§ **Problem description**
I'd like every line in the following listing that holds "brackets" copied.
- Opening Delimiter -
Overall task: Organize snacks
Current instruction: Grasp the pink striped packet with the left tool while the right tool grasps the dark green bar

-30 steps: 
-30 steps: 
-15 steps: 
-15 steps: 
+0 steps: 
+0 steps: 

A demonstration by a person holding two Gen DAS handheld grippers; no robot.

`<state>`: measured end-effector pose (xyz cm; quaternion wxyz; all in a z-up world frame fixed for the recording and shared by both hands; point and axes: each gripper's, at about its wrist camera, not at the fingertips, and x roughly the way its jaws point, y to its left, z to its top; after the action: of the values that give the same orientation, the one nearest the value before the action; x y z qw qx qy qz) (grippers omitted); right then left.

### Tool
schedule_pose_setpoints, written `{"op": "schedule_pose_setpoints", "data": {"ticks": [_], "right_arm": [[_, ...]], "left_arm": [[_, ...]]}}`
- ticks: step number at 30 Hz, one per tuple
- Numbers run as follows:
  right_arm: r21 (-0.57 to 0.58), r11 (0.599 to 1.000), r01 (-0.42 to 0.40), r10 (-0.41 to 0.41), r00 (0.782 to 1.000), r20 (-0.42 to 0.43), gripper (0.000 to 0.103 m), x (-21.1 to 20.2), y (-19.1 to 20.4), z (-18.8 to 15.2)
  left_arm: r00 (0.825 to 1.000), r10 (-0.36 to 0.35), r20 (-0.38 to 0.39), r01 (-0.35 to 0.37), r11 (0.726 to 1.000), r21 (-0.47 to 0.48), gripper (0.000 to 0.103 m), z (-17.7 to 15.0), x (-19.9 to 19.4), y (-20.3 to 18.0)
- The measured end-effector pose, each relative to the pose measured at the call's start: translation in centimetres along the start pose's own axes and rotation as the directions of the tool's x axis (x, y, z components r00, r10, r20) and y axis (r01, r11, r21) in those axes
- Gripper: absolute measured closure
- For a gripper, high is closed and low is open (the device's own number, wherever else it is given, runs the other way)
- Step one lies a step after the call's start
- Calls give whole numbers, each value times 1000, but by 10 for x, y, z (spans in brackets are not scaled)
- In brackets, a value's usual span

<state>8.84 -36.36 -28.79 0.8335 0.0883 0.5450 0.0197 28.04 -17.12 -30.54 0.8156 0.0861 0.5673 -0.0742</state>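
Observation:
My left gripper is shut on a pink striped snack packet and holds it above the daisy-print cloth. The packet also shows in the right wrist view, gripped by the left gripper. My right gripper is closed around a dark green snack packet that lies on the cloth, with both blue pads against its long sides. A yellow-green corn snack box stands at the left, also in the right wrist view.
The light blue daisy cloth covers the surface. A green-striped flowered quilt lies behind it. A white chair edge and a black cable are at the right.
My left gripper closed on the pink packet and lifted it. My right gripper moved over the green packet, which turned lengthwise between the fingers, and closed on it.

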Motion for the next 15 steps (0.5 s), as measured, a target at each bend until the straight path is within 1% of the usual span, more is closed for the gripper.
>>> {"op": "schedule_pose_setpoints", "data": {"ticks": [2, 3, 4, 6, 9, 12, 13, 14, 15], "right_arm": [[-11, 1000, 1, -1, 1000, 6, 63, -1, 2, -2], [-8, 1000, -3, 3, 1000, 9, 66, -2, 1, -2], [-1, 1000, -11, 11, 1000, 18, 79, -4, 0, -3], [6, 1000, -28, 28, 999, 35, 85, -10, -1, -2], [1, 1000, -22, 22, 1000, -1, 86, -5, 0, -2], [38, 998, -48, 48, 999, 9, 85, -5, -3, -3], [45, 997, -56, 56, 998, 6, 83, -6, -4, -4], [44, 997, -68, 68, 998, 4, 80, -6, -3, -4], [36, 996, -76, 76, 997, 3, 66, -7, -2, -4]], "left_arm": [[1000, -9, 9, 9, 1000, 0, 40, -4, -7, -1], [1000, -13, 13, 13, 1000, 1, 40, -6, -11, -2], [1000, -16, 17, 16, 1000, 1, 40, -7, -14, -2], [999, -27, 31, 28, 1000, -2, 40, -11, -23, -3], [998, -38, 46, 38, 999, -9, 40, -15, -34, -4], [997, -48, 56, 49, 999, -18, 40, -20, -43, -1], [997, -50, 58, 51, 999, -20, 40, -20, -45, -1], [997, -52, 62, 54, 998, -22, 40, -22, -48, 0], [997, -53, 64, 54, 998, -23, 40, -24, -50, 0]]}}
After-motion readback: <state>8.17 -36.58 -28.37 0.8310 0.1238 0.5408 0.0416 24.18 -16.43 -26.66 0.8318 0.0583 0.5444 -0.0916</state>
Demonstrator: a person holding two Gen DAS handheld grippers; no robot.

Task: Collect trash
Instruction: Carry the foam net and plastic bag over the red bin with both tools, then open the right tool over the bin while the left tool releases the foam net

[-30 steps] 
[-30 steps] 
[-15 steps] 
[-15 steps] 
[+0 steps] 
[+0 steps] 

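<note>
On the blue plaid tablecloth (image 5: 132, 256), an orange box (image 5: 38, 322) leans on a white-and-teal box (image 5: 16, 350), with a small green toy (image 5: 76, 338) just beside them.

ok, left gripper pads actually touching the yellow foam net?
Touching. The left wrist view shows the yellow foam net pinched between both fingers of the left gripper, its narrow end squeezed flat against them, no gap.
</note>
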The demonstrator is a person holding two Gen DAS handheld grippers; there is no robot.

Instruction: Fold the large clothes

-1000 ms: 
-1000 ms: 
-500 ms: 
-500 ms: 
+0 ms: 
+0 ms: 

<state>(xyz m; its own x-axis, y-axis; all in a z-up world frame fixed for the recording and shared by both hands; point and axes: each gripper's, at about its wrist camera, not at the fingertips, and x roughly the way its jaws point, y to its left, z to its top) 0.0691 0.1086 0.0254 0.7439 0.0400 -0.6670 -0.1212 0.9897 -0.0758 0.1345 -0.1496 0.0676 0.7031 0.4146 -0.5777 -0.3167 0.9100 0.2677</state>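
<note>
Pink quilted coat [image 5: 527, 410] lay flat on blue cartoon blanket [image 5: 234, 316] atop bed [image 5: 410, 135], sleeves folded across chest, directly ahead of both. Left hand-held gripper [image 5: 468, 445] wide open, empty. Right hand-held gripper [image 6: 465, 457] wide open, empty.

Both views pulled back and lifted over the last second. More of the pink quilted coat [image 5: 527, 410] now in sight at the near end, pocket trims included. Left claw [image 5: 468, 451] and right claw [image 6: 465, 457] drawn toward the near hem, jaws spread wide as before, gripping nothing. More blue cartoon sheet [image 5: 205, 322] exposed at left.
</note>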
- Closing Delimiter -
§ **The completed task**
- Calls give whole numbers, each value times 1000, but by 10 for x, y, z (spans in brackets are not scaled)
- In brackets, a value's usual span

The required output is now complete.